The issue yielded 9.25 per cent maturing in September 2012, and immediately began to trade at a premium of up to US$3.60 over the original US$100 offer price in the 'grey market'.

Digicel was originally seeking to raise only US$250 million, but appears to have expanded the offer due to the extremely high demand. According to international brokers, the issue could have been as much as 12 times oversubscribed.

International bond broker Greg Fisher described the success of the deal as due to "high demand for a solid corporate name".

The wireless company is controlled by Denis O'Brien. The company started operations in Jamaica in April 2001 and now offers GSM mobile services in eight countries of the Caribbean including Jamaica, St. Lucia, St. Vincent, Aruba, Grenada, Barbados, Cayman, and Curaçao. In addition, it recently acquired licences in Trinidad and Tobago and Haiti and has announced an agreement to acquire Cingular's Caribbean operations.

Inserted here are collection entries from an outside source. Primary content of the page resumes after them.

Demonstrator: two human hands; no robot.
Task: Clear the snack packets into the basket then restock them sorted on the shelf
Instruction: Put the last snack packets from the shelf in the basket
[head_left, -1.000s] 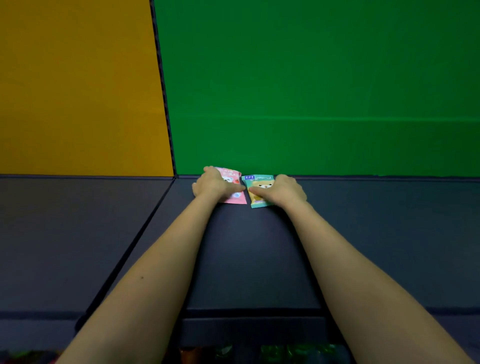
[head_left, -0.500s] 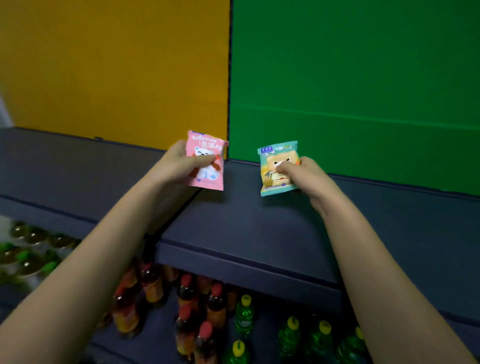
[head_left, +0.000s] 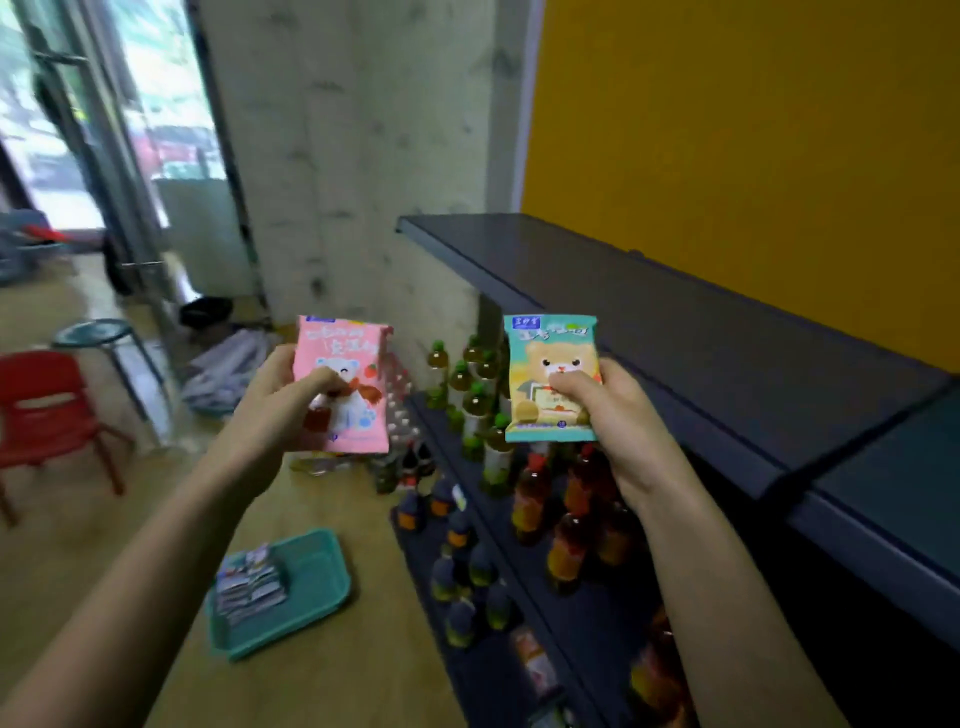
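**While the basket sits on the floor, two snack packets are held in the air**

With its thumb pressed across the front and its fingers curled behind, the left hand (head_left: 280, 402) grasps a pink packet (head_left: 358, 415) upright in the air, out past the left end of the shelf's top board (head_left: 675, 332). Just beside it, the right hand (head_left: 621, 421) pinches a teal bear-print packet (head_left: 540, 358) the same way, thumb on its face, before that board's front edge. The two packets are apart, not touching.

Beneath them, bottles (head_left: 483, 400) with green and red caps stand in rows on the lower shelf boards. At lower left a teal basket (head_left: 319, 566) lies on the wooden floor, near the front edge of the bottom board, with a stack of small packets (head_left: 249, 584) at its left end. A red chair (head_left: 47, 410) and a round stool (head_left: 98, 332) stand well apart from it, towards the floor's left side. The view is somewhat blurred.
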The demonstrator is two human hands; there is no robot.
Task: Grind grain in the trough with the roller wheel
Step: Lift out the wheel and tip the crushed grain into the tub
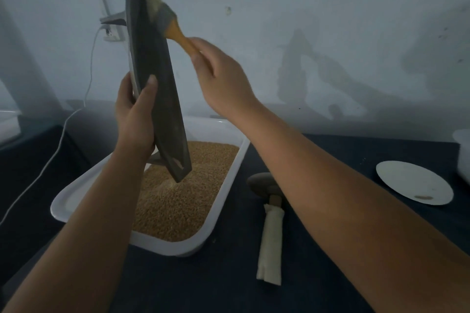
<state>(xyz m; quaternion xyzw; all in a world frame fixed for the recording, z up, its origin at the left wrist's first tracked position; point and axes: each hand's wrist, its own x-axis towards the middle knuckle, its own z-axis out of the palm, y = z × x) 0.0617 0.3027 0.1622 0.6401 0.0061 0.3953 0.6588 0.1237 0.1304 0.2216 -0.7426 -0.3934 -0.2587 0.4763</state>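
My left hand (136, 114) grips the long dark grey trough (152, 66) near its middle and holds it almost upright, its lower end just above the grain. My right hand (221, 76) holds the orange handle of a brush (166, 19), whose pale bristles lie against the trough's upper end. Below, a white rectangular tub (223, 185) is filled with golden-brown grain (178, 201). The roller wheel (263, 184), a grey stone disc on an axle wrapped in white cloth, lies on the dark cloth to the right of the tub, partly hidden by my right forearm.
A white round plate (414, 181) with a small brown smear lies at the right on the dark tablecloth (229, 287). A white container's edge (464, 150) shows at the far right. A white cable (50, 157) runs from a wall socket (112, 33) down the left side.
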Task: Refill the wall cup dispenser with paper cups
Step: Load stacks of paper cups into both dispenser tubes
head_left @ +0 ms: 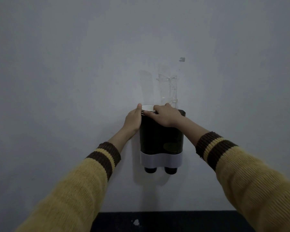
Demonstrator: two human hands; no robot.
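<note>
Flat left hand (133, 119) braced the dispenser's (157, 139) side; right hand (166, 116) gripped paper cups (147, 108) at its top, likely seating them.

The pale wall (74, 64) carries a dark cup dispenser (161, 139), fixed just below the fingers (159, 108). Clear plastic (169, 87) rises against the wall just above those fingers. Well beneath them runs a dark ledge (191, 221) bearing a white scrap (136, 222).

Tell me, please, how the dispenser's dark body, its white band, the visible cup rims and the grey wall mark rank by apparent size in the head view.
1. dark body
2. white band
3. cup rims, only partly showing
4. wall mark
All sit at the wall, so nearness barely matters.
</note>
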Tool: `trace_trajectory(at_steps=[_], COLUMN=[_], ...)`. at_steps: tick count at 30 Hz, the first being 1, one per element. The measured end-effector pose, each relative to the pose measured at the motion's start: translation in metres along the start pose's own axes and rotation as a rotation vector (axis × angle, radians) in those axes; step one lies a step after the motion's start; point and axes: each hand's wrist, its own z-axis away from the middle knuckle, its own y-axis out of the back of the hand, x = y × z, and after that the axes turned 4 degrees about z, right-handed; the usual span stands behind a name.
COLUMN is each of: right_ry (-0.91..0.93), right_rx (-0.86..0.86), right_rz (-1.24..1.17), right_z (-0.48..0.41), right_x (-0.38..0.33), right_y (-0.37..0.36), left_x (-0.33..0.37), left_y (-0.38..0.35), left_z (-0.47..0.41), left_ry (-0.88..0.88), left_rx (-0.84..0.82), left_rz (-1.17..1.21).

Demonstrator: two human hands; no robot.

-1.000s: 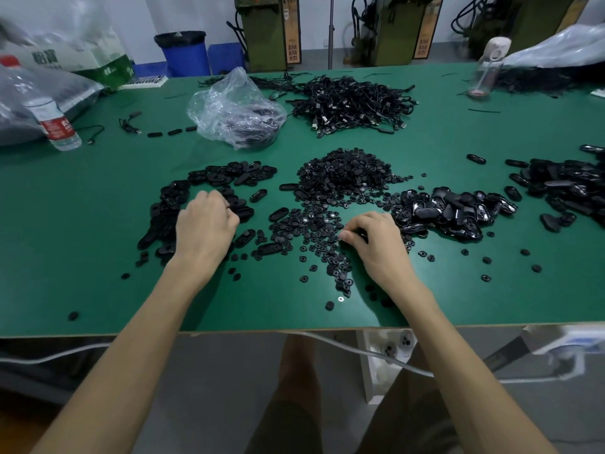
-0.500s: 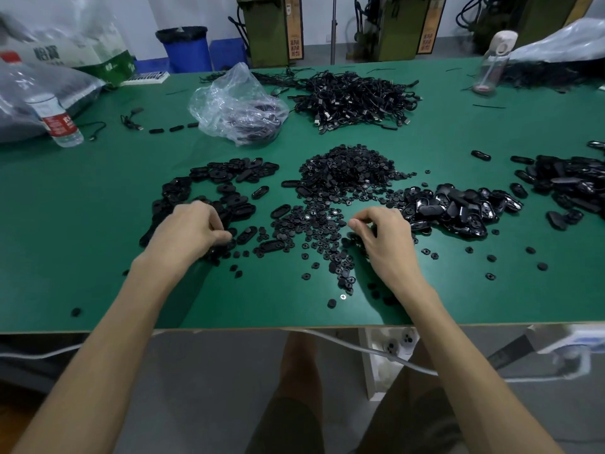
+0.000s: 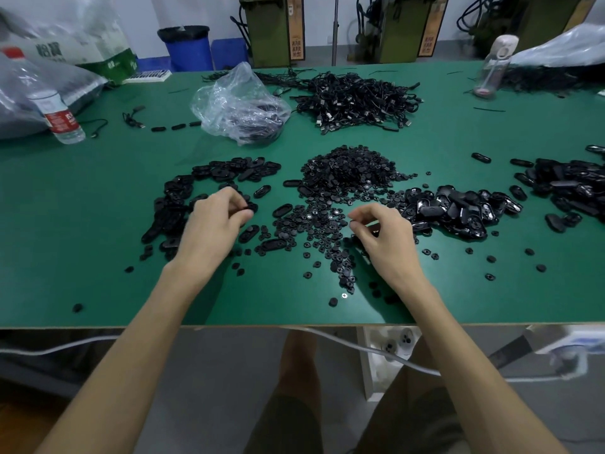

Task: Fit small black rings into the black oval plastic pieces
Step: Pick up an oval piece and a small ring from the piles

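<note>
A heap of small black rings (image 3: 350,168) lies mid-table and spreads toward me. Left of it is a curved scatter of matte black oval pieces (image 3: 176,198). A glossy pile of oval pieces (image 3: 451,208) lies to the right. My left hand (image 3: 212,224) hovers at the inner edge of the left scatter, thumb and fingers pinched on one black oval piece (image 3: 245,209). My right hand (image 3: 386,237) is over the near rings, its thumb and forefinger pinched on a small black ring (image 3: 353,221), which is mostly hidden.
The green table (image 3: 98,273) ends at a front edge just below my wrists. Farther back are a crumpled plastic bag (image 3: 239,106) and a tangle of black cables (image 3: 353,99). A water bottle (image 3: 55,109) stands far left, a clear bottle (image 3: 494,67) far right, and more black pieces (image 3: 569,188) lie at the right edge.
My left hand has come off the oval scatter and moved right with a piece pinched. My right hand's fingers have lifted from the rings and closed into a pinch.
</note>
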Motion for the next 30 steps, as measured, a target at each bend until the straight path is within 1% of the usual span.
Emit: trace_trajectory(at_steps=[2, 4, 6, 10, 12, 14, 17, 22, 25, 30], right_ry=[-0.010, -0.006, -0.004, 0.007, 0.019, 0.025, 0.025, 0.006, -0.020, -0.089], right_rx=[0.003, 0.016, 0.024, 0.048, 0.063, 0.079, 0.099, 0.088, 0.075, 0.109], right_rz=[-0.022, -0.042, -0.046, -0.020, -0.002, 0.012, 0.018, 0.010, -0.011, -0.133], right_z=[0.000, 0.000, 0.000, 0.001, 0.000, 0.000, 0.000, 0.000, 0.000, 0.001], right_x=[-0.001, -0.002, -0.004, -0.004, -0.004, -0.003, -0.004, -0.004, -0.005, -0.004], right_y=[0.001, 0.002, 0.002, 0.003, 0.004, 0.004, 0.005, 0.005, 0.006, 0.008], left_x=[0.014, 0.028, 0.042, 0.062, 0.066, 0.068, 0.069, 0.068, 0.068, 0.068], left_y=[-0.009, -0.023, -0.041, -0.072, -0.079, -0.084, -0.091, -0.097, -0.102, -0.108], left_z=[0.001, 0.003, 0.004, 0.001, -0.003, -0.005, -0.006, -0.006, -0.004, 0.001], left_ry=[-0.005, 0.003, 0.060, 0.220, 0.247, 0.225, 0.213, 0.267, 0.206, 0.088], left_rx=[-0.079, -0.203, -0.303, -0.369, -0.401, -0.407, -0.340, -0.263, -0.245, -0.183], left_rz=[0.256, 0.517, 0.731, 0.962, 1.005, 0.969, 0.937, 0.954, 0.931, 0.983])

The majority of Digicel's revenues and the vast majority of its earnings before interest taxation, depreciation and amortisation (EBITDA) come from its Jamaican operations, so that the country risk of Digicel's operation will be perceived by international investors as predominantly Jamaican.

The timing of the issue was, therefore, good, following as it did on the successful Jamaican 2015 Eurobond issue and the recent Air Jamaica issue. The fact that the deal had a similar yield to these issues, but a shorter maturity, combined with the international credibility of its management team, would have made the offer attractive to a yield-starved international market.